The authors declare no conflict of interest.

Figures

**Figure 1**
Upregulated mRNA expression of TK1 in glioma and tumor heterogeneous characteristics of TK1 expression in glioma. (A) TK1 is overexpressed in TCGA glioma tumors compared with the GTEx normal profiles in GEPIA2 database. (B) TK1 is overexpressed in glioma tumors compared with normal profiles in GEO and GlioVis databases. (C) TK1 expression in glioma of WHO grades II, III, and IV. (D) TK1 expression in subtypes of PN, ME, and CL. (E) TK1 expression in recurrent and primary tumors. (F) Different expressions of TK1 in CE and NE regions, which were defined with magnetic resonance imaging. ** p < 0.01, *** p < 0.001 and **** p < 0.0001. Abbreviations: PN, proneural; ME, mesenchymal; CL, classic; CE, contrast-enhanced; NE, non-contrast-enhanced; PR, primary-recurrent; ns, not significant.

**Figure 2**
Kaplan–Meier analysis of overall survival of TK1 and TK1 protein expression in glioma cell lines and normal brain cell line. (A–C) Higher expression of TK1 is associated with poor survival in three datasets, including CGGA (A), Freije (B), and Rembrandt (C). (D) Protein expression of TK1 in glioma cell lines and normal brain cell lines. Abbreviation: OS, overall survival.

**Figure 3**
A nomogram integrating TK1 expression and clinicopathologic features predicts the clinical outcome of glioma. Abbreviations: OS, overall survival; IDH, isocitrate dehydrogenase.

**Figure 4**
Time-dependent ROC curves in CGGA dataset. (A) ROC curves to predict 1-year, 3-year, and 5-year OS of glioma patients based on TK1 expression. (B) ROC curves to predict 1-year, 3-year, and 5-year OS of glioma patients based on TK1 expression and seven clinical features, including age, tumor type, WHO tumor grade, IDH mutation status, 1p19q codeletion status, chemotherapy, and radiotherapy.
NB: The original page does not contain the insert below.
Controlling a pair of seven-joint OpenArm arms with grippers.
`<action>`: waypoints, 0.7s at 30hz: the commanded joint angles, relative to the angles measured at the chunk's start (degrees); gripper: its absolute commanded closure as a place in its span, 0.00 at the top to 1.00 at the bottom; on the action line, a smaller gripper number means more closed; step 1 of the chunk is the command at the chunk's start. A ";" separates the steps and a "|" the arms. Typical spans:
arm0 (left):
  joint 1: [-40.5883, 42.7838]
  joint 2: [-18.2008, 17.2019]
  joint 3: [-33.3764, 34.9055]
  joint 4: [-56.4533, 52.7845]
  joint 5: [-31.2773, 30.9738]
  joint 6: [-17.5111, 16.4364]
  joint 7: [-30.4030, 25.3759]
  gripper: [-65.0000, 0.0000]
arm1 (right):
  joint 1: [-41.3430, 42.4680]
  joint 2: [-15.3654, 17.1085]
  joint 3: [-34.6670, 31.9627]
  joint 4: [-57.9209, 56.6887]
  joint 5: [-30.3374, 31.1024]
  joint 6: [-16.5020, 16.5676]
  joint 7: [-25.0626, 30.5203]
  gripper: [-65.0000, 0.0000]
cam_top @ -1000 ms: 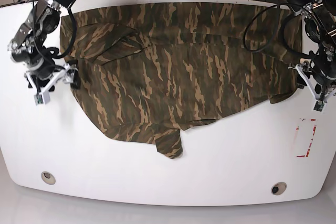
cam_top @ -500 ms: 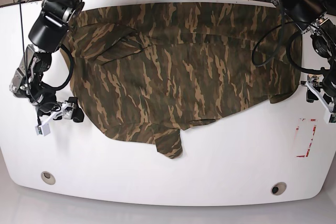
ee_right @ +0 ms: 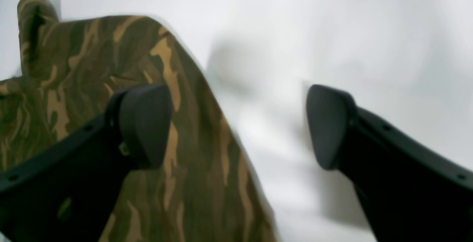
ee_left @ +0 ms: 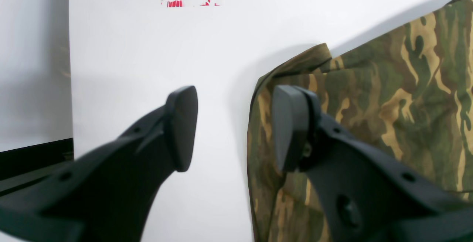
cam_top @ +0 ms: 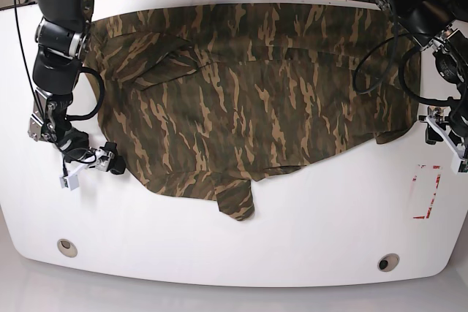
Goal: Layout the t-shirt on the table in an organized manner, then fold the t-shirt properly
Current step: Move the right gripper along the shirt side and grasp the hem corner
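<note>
Camouflage t-shirt (cam_top: 248, 100) lies lengthwise across the table (cam_top: 307, 231).

The big white counter (cam_top: 307, 217) is shiny, with round corners. The t-shirt (cam_top: 248, 100) lies spread flat on its back half, reaching the far edge. Near the front edge are two small round holes (cam_top: 66, 247), one toward each corner. A red-and-white mark (cam_top: 426, 192), maybe tape, sits by the right edge.
</note>
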 commanded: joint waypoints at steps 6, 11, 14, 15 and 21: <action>0.90 -0.99 -0.05 0.75 -0.76 -0.06 -0.76 0.47 | 2.77 -0.88 -3.03 -1.69 1.29 0.58 5.00 0.84; 1.69 -0.99 -0.05 0.84 -0.76 -0.06 -0.76 0.47 | 2.77 -2.73 -3.38 -1.60 1.20 0.58 5.00 0.84; 2.04 -0.99 -0.05 0.84 -0.76 -0.06 -0.76 0.47 | 2.77 -3.87 -3.46 -1.60 1.20 0.58 5.00 0.84; 2.04 -0.99 -0.05 0.84 -0.76 -0.06 -0.76 0.47 | 2.77 -4.23 -3.46 -1.60 1.20 0.58 5.00 0.84; 2.75 -0.99 -0.14 0.84 -0.67 -0.06 -0.76 0.47 | 2.77 -6.69 -4.26 -1.60 1.20 0.58 4.92 0.84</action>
Abbreviations: OS, overall survival; IDH, isocitrate dehydrogenase; ROC, receiver operating characteristic.

**Figure 5**
TK1 expression associated with six immune cell infiltration levels in TIMER.

**Figure 6**
TK1 genetic alternations and DNA methylation. (A) TK1 alternations and the prognoses of TK1 alternations in glioma. (B) An inverse association between TK1 mRNA expression and TK1 DNA methylation in glioma. (C) Kaplan–Meier curves of TK1 DNA methylation. (D) The distribution of 18 TK1 DNA promoter CpG sites in glioma.

**Figure 7**
GSEA results. (A) Cell cycle. (B) DNA replication. (C) p53 signaling pathway. (D) Fanconi anemia pathway. Abbreviations: GSEA, gene set enrichment analysis; NES, normalized enrichment score; FDR, false discovery rate.

**Figure 8**
An inverse association between TK1 and hsa-miR-129-5p (A), hsa-miR-132-3p (B), hsa-miR-139-3p (C), hsa-miR-150-5p (D), and hsa-miR-1182 (E).

**Figure 9**
Kaplan–Meier analysis of overall survival of five TK1-associated miRNAs, including hsa-miR-129-5p (A), hsa-miR-132-3p (B), hsa-miR-139-3p (C), hsa-miR-150-5p (D), and hsa-miR-1182 (E). Abbreviation: OS, overall survival.

**Figure 10**
Single-cell function analysis of TK1 expression in GSE57872 (A) and GSE 102130 (B) datasets. *** p < 0.001. Abbreviation: EMT, epithelial–mesenchymal transition.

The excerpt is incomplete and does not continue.